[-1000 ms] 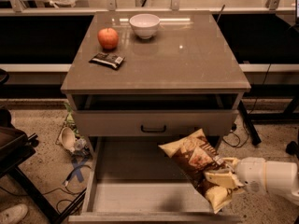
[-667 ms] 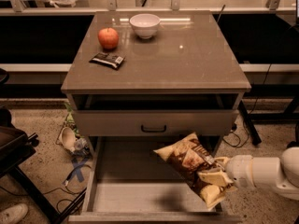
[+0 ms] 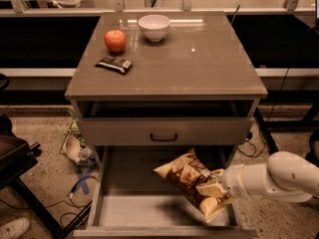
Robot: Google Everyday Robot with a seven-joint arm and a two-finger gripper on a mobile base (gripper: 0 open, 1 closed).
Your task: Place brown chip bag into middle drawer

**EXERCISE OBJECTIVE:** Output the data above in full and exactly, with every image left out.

**WRITTEN RESPONSE:**
[-1000 ms] 
[-667 ms] 
[+0 ms] 
Robot: Google Everyday Robot with a seven-joint arm and a two-finger gripper on a mobile base (gripper: 0 open, 1 closed).
Your task: Place brown chip bag into middle drawer

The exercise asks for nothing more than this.